It has been a real learning curve over the last few weeks figuring out the natural rhythms of TrackerNews: How often should the story list update? Is there enough balance in the mix of health, humanitarian and tech? What adds meaning and real value to a grouping of stories?
The idea for TrackerNews grew out of series of conversations bemoaning the “silos of expertise” that make it difficult to see the bigger picture, identify opportunities or develop collaborative relationships across disciplines. The hope is that a sparky enough story mix will eventually begin to draw an equally sparky mix of readers.
I am often asked about metrics. Good question. In the coming months we will no doubt be obsessing over clicks and click-through’s, but to me the most important metrics are intangible. Did someone see a story or a grouping on stories on TrackerNews that started a conversation, sparked a new line of thought or perhaps even began a chain of events leading to a collaboration? (extra credit for something cross-disciplinary…)
A part of me wonders whether people are secretly so comfortable in their oft-decried silos, they will find TrackerNews’ format more overwhelming than enlightening. We purposely decided not to segregate stories by subject, or create a typical news site with a standard navigational structure. TrackerNews is as broad as you can imagine and one page deep. Stories, or groups of stories, cycle through the columns, just as one moment follows another. The only hard-wired hierarchy is the green bar banner where one suite of stories gets special focus for a limited time.
The Haiku Challenge
In these first few “learning to walk” weeks, one of the biggest issues has been figuring out how to cover breaking news, such as hurricanes or the rumblings of war. It makes no sense to duplicate what other, much larger news organizations are doing. If the weather is going kerflooey, tune into Weather Channel, or check the wires, fergoshsakes. Rather, I have tried combining links to those larger news services, with links that provide background (research and/or older news stories) or tools (e.g., streaming audio from Congo’s only national radio station, Radio Okapi). If another website does a better job aggregating information, TrackerNews links to them (hats off to Andy Carvin’s work at the Hurricane Information Center and Hurricanwiki.org for coverage of Gustav and Ike).

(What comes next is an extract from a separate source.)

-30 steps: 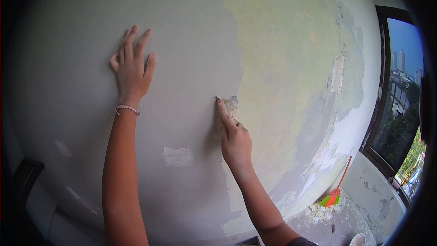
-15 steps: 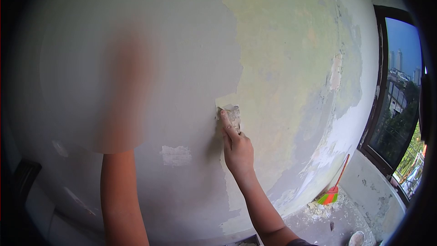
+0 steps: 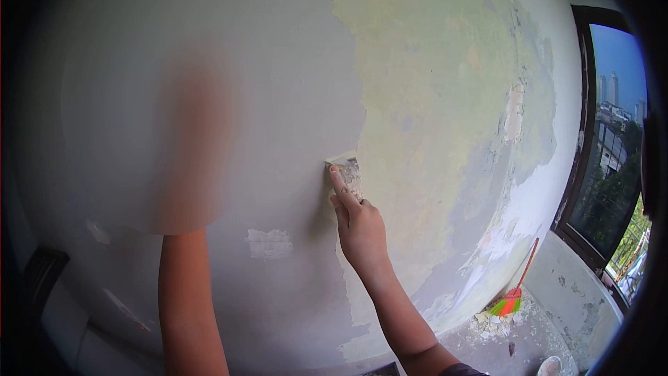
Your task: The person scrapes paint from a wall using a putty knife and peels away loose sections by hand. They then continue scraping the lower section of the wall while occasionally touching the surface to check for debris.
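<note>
In my right hand (image 3: 363,226) is a putty knife (image 3: 350,179) with a broad, crusted blade, one finger stretched along it. The blade's upper edge touches the wall where grey paint (image 3: 292,97) meets a bared yellowish-green area (image 3: 417,76). To the left, my left forearm (image 3: 186,292) reaches up in front of the grey paint. My left hand (image 3: 198,97) is smeared by a blur, so its fingers and anything in them cannot be made out.
A broom (image 3: 509,299) with an orange and green head leans by the lower right wall, among paint flakes (image 3: 494,324) on the floor. A dark-framed window (image 3: 605,132) stands at the right. Below it is a round container (image 3: 549,366).
The putty knife's blade has shifted slightly left and up along the paint edge, and a small strip of grey there is gone. My left arm has barely moved.
</note>
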Available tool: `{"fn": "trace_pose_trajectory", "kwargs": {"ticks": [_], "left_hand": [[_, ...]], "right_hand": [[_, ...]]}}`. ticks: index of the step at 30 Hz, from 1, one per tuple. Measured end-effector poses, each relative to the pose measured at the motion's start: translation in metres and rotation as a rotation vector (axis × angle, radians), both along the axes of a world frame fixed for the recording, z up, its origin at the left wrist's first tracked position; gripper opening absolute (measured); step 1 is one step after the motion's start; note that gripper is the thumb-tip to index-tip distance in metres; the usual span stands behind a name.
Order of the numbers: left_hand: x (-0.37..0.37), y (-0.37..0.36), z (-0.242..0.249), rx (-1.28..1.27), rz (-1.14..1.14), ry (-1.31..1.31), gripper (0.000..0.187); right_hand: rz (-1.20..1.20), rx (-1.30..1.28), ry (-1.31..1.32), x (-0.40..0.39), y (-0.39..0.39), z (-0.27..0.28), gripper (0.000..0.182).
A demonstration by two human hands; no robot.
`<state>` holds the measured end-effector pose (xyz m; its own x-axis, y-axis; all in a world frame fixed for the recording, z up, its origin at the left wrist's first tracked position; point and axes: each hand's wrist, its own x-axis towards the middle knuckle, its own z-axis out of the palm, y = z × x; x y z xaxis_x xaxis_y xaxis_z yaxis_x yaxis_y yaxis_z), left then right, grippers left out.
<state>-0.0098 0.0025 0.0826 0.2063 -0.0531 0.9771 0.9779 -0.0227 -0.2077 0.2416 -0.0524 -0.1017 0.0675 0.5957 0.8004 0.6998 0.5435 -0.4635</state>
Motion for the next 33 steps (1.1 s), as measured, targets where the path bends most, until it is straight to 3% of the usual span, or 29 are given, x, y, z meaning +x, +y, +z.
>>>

The minimalist nature of TrackerNews’ links makes the selection of those links that much more critical. Much like syllables in a haiku, the limitations become a strength and a challenge. And, as I am fast learning, there is an art to it, too…
One Pill Fits All
The current quartet of “Green Bar” stories about statins is a case in point:
The video link is breaking news about a new study showing statins can prevent heart attacks in people with low cholesterol. Many expect millions more people will be put on long-term statin use as a result.
The next link is a story in the India Times about a big multinational study testing out a “polypill,” an inexpensive combo drug with aspirin, a statin and a couple of blood pressure medicines. It is designed to cheaply treat people with heart disease both in the West and in the developing world. According to the article, “17 million people die of heart disease and strokes every year and 80% of these deaths are in developing countries.”

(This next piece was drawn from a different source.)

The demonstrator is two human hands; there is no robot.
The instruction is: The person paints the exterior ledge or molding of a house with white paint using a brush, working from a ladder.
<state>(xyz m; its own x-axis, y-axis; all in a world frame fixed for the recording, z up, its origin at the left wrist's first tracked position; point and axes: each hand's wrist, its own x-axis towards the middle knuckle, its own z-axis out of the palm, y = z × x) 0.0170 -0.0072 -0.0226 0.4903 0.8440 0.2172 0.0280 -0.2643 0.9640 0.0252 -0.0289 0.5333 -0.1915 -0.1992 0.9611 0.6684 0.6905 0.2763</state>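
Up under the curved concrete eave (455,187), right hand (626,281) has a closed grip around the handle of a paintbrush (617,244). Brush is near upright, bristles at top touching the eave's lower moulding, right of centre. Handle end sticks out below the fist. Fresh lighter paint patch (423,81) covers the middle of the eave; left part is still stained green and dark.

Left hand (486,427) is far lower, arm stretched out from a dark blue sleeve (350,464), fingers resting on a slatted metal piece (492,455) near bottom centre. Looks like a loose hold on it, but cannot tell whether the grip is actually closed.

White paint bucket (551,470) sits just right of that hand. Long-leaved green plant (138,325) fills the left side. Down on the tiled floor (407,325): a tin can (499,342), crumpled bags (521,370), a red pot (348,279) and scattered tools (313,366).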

The next link is BusinessWeek cover story from last January about “numbers needed to treat” (NNT) data for statins. Here’s the nut:
The second crucial point is hiding in plain sight in Pfizer’s own Lipitor newspaper ad. The dramatic 36% figure has an asterisk. Read the smaller type. It says: “That means in a large clinical study, 3% of patients taking a sugar pill or placebo had a heart attack compared to 2% of patients taking Lipitor.”
Now do some simple math. The numbers in that sentence mean that for every 100 people in the trial, which lasted 3 1/3 years, three people on placebos and two people on Lipitor had heart attacks. The difference credited to the drug? One fewer heart attack per 100 people. So to spare one person a heart attack, 100 people had to take Lipitor for more than three years. The other 99 got no measurable benefit. Or to put it in terms of a little-known but useful statistic, the number needed to treat (or NNT) for one person to benefit is 100.
Compare that with, say, today’s standard antibiotic therapy to eradicate ulcer-causing H. pylori stomach bacteria. The NNT is 1.1. Give the drugs to 11 people, and 10 will be cured.
Finally, I linked to a post on “germtales,” a blog I started a few years ago and for which I still write occasionally. I have a deep interest in animal health and had written about statins used as a contraceptive for wildlife. It makes sense: Eggs have cholesterol for reason. Remove it and you don’t have a viable eggs. Weirdly, statins work as a contraceptive for both boys and girls. While animals were given higher doses, they were also given fewer doses. Nobody knows what long-term low-dose use might do. Of course, humans taking statins are mostly past child-bearing age, but this is a real flag about the global effects of drugs. Even aspirin acts as both a pain reliever and a blood thinner. Before we start putting statins in the water, like fluoride, as some have suggested, it is important to consider it from all angles.
And now I’ve done it again — written a ghastly long post. I promise in the future to work on my “pithy”. If TrackerNews can do headlines as haikus, surely I can whittle down words, too.